The design is a simple matrix. Because this is a "gaming" device, every single button should be pressed at the same time. This means you need a diode for every button.



I used six of these PCB slices for the buttons, the last two rows are a little bit different, due to the different size of the key caps, though electrically the same.

The finished button matrix: 
Due to the fact the SMD-Diodes didn't arrive at time, I've soldered the normal ones out of my personal stock in. It's always a good idea to buy at least 100 pieces of the most used common parts. 


 

This shows the overall wiring of the button matrix and the USB-controller board:


The thing is powered by an ATmega8U2. These little guys come with a preprogrammed DFU bootloader.

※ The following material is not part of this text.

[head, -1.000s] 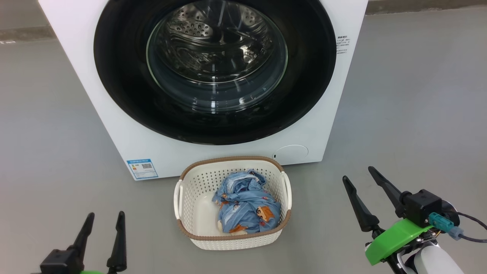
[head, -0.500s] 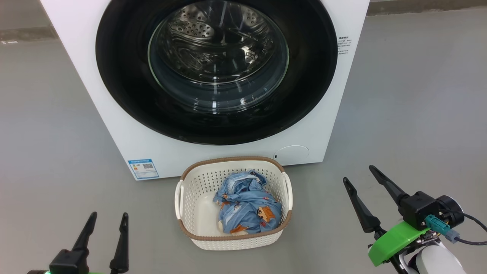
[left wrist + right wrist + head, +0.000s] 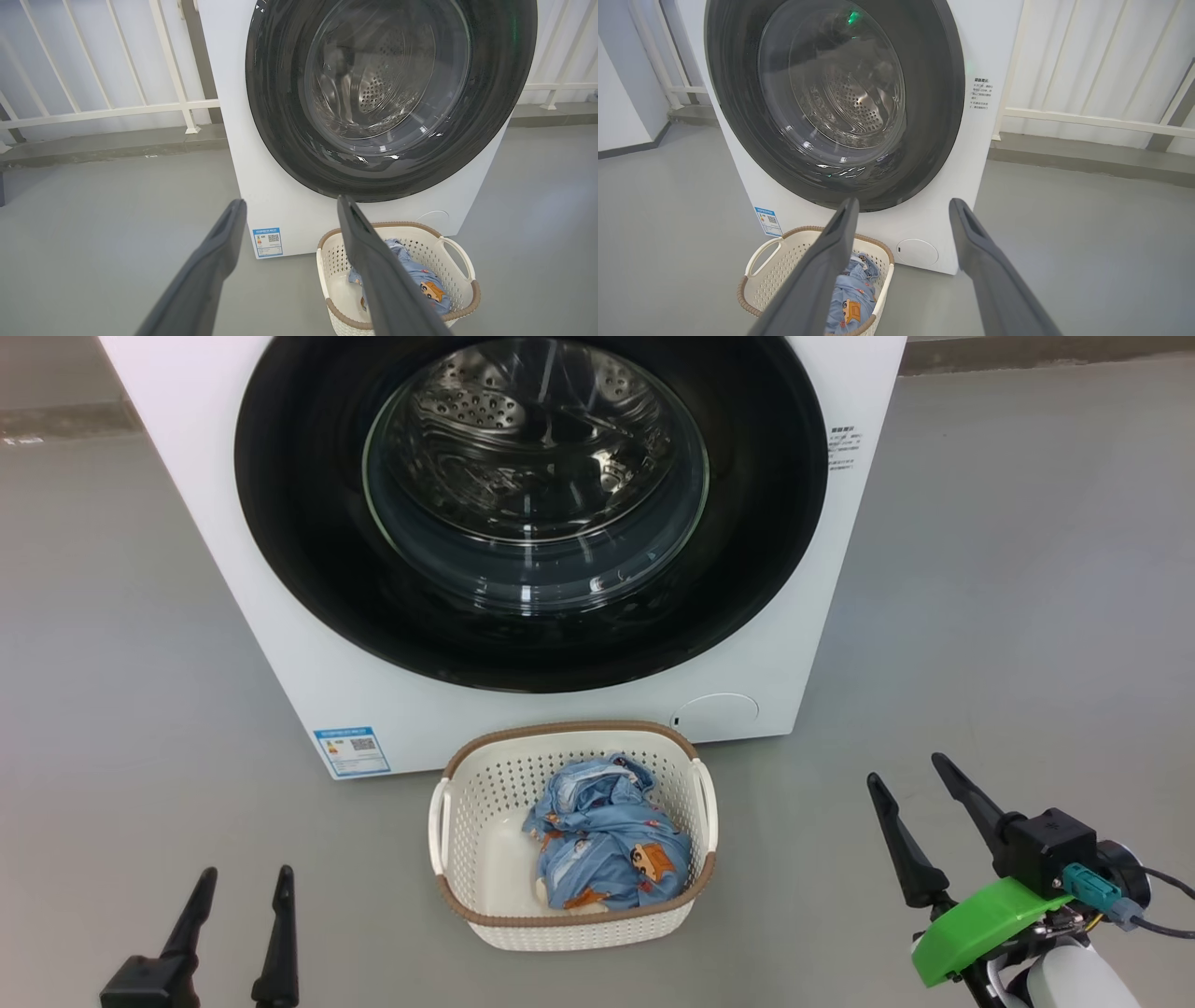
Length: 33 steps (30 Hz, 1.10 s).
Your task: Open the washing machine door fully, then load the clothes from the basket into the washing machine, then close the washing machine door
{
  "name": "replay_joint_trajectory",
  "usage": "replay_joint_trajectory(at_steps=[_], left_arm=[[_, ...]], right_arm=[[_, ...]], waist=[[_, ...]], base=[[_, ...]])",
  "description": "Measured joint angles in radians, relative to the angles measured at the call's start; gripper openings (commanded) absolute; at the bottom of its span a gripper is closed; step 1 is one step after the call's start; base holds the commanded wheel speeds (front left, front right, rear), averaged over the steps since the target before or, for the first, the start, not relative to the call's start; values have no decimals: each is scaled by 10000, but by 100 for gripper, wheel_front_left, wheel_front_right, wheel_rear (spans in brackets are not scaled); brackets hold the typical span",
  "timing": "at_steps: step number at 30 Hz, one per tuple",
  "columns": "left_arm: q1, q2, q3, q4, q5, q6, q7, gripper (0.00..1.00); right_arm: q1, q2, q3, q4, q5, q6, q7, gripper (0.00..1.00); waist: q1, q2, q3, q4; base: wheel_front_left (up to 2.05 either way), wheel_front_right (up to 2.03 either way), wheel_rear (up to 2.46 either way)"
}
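The white washing machine (image 3: 233,569) stands on the floor ahead, and its round black-rimmed door (image 3: 308,551) lies shut flat against the front. Right before it sits the cream basket (image 3: 476,868) with the light blue printed clothes (image 3: 607,845) bunched in its right half. My left gripper (image 3: 245,873) hovers open over the floor to the basket's left, nothing between its fingers. My right gripper (image 3: 904,767) is open to the basket's right, also empty. The door (image 3: 275,116) (image 3: 934,107), the basket (image 3: 462,284) (image 3: 780,275) and the clothes (image 3: 430,287) (image 3: 850,303) show beyond the fingers in both wrist views.
Grey floor (image 3: 1008,616) spreads on both sides of the machine. A white railing (image 3: 107,107) on a low kerb runs behind it, with white panels (image 3: 1087,70) at the right. A blue label (image 3: 352,750) marks the machine's lower left corner.
The left gripper has dropped lower in the head view and shifted slightly left. The right gripper has moved a little right and down. Door, basket and clothes are unchanged.
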Motion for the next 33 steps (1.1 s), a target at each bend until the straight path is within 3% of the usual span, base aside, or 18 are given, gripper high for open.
replay_joint_trajectory(at_steps=[16, 33], left_arm=[[-28, -259, 399, 405, 0, 96, 2, 100], [-83, -314, 673, 708, 12, 174, 0, 100]], right_arm=[[0, 483, -616, 688, 167, 0, 2, 100], [-1, 571, -890, 1068, 167, 0, 2, 100]], waist=[[0, 0, -58, 9], [0, 0, -51, 2]], base=[[0, 0, 0], [0, 0, 0]])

To use it as a HID-Device I used the LUFA-USB Framework. I just had to edit the Keyboard Demo a little bit. Unfortunately the Atmega8U2 has only 8kB of flash. The preprogrammed bootloader uses already 4kB and the USB stack another 3, there is not much left, but enough. Originally I planned to add a virtual serial port to edit the keyboard layout, but after adding the keyboard functions I have only less than 400 Bytes left and I'm not sure if this is enough. 

For now if I hold the upper left key pressed while plugging it in, the original Atmel bootloader comes up and I can flash it with the FLIP-Programmer. This can be done by an easy jump:

void (*bootloader)( void ) = 0x0800; // Address is in Words not Byte !!!!
          
void BootloaderCheck(void)
{
   readButtons();
   if (BootButton)
     { 
     bootloader();
     } 
}
I thought this would be interesting because I did't find so much about how to use the the bootloader of the ATmega8u2 and I tried a lot until I got it to work.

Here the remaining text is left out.